▸ Directions for this task: The expected response is the complete listing below, restated exactly, with its pictures omitted.

▸ Given information:
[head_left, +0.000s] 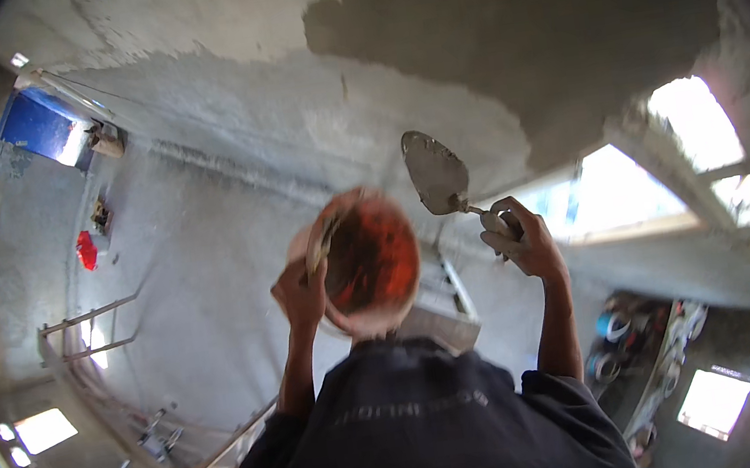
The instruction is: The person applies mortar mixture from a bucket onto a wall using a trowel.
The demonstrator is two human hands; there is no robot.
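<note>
My right hand [524, 238] is closed round the handle of a pointed trowel [435, 172]. The trowel's blade is raised up and to the left of that hand, with grey smears on its face. On the left, my left hand [300, 291] grips the near-left rim of an orange-red bucket [391, 251]. The bucket is tipped so that its inside shows, streaked with dark residue. A greyish strip [324, 241] lies at the fingers of my left hand; blur hides whether it is part of the bucket or a separate thing.
Ahead, a grey wall [282, 104] carries a darker, wet-looking patch [538, 33]. Bright openings [621, 192] are at the right. Wooden rails [88, 319] edge the left side. A red object [86, 251] lies at far left, and cluttered items [610, 326] stand lower right.
</note>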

▸ Answer to the problem:
[head_left, +0.000s] 
The instruction is: The person applies mortar mixture from a bucket onto a wall using a trowel.
The demonstrator is two human hands; there is no robot.
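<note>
My right hand [524, 238] is closed round the handle of a pointed trowel [435, 172]. The trowel's blade is raised up and to the left of that hand, with grey smears on its face. On the left, my left hand [300, 291] grips the near-left rim of an orange-red bucket [391, 251]. The bucket is tipped so that its inside shows, streaked with dark residue. A greyish strip [324, 241] lies at the fingers of my left hand; blur hides whether it is part of the bucket or a separate thing.
Ahead, a grey wall [282, 104] carries a darker, wet-looking patch [538, 33]. Bright openings [621, 192] are at the right. Wooden rails [88, 319] edge the left side. A red object [86, 251] lies at far left, and cluttered items [610, 326] stand lower right.
</note>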

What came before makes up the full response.